■ THE PROBLEM: What's needed is an exact copy of all the data below, without pictures.

[[ DATA SHOWN, beginning ]]

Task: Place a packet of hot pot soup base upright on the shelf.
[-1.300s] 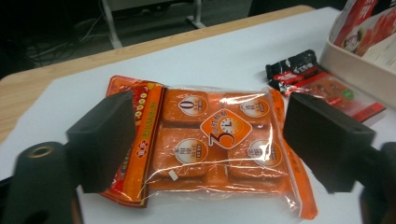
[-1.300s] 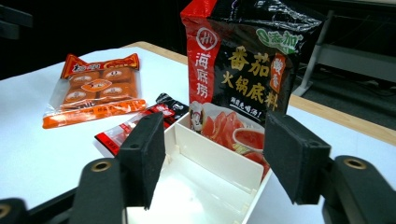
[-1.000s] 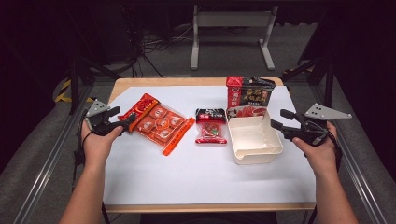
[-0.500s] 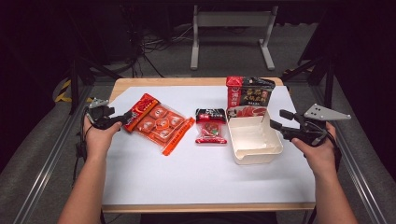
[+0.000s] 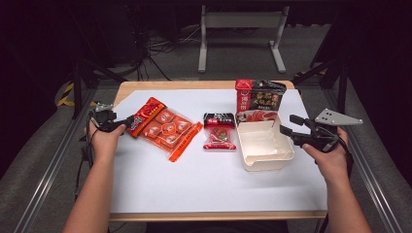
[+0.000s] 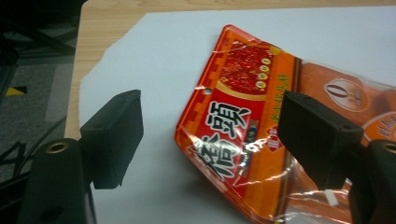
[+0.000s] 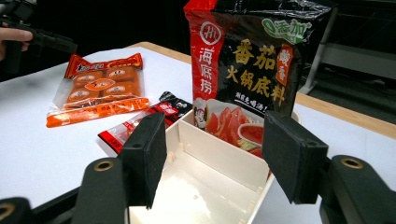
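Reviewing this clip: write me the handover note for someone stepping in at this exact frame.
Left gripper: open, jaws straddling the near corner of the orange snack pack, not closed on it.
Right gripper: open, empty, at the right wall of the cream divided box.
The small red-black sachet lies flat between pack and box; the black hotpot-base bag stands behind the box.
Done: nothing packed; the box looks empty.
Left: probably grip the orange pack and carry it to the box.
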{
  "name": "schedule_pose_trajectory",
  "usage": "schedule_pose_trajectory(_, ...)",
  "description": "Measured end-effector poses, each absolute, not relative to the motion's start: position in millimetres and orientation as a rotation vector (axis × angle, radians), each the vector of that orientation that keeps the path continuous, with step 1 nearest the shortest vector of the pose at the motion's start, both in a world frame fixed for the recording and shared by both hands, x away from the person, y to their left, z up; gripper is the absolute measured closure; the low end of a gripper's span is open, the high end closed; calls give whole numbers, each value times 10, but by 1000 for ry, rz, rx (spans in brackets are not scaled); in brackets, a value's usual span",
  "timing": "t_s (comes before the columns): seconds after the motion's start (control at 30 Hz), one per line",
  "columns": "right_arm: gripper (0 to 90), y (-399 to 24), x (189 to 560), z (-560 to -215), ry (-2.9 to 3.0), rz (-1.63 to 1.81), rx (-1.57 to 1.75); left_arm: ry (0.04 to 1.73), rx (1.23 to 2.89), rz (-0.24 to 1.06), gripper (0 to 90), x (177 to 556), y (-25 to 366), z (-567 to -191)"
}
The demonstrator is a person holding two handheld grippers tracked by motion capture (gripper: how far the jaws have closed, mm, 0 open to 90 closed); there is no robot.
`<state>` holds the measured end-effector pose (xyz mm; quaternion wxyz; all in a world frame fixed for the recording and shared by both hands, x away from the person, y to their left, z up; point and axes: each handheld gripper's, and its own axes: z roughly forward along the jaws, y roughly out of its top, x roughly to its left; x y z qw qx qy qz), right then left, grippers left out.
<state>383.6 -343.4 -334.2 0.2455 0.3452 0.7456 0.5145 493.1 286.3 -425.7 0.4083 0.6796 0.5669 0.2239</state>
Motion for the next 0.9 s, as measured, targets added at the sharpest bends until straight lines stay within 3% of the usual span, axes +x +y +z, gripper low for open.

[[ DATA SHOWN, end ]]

■ WRITTEN SOLUTION:
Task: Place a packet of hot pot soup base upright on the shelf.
[-1.300s] 
[-1.300s] 
[-1.000s] 
[-0.500s] 
[+0.000s] 
[+0.000s] 
[+0.000s] 
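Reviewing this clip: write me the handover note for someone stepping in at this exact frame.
Left gripper: open, jaws straddling the near corner of the orange snack pack, not closed on it.
Right gripper: open, empty, at the right wall of the cream divided box.
The small red-black sachet lies flat between pack and box; the black hotpot-base bag stands behind the box.
Done: nothing packed; the box looks empty.
Left: probably grip the orange pack and carry it to the box.
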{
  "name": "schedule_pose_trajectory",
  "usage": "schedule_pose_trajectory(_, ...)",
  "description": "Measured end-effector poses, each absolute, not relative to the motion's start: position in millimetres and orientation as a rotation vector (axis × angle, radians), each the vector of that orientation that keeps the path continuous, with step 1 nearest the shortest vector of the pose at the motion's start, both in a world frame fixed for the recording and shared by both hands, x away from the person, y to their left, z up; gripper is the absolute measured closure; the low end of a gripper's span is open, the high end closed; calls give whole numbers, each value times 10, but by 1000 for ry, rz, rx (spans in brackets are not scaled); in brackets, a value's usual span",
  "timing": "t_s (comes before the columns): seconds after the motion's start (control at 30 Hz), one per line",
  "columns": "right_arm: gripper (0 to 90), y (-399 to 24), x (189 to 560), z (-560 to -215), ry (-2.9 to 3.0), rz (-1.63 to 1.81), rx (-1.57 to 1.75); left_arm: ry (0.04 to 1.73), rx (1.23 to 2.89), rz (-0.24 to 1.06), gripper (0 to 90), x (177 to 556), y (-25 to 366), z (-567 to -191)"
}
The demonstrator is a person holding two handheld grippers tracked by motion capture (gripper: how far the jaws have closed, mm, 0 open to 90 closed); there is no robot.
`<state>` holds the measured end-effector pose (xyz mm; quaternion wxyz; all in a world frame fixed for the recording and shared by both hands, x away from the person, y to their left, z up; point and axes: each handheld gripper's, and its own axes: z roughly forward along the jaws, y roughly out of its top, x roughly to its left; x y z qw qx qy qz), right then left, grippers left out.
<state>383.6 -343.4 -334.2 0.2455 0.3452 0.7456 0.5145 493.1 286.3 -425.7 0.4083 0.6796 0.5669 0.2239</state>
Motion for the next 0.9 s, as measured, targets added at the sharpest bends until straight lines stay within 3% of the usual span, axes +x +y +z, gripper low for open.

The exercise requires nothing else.